章末の問題に取り組むことで、その章の理解度を確認してください。解いた後は、間違った問題については該当ページに戻って解説を確認する習慣をつけます。ある程度本書で基礎が固まった後、志望大学の過去問に挑戦し、必要に応じて本書に戻って確認するという往復学習も有効です。
注意点
本書の出版年が古い可能性があるため、購入前に版が最新か確認することをお勧めします。

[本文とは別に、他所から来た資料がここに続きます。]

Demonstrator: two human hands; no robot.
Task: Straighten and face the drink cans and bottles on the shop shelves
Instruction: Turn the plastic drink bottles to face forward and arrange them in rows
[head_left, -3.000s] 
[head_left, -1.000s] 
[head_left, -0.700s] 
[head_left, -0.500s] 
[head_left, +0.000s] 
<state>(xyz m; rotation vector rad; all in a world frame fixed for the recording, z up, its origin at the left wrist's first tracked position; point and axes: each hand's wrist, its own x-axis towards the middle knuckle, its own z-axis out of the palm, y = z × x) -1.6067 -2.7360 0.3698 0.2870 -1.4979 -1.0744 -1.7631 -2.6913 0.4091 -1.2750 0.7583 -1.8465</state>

近年の編入試験で扱われている内容との差異がないか、志望大学の過去問で確認しておくとより安心です。
本書は理論説明に重点を置いているため、計算スピードが必要な試験対策としては、別途に問題集を用意して演習量を確保する必要があります。また、目次を確認できなかったため、志望学部の出題傾向に対して必要な章がすべて含まれているか、事前に確認してから導入してください。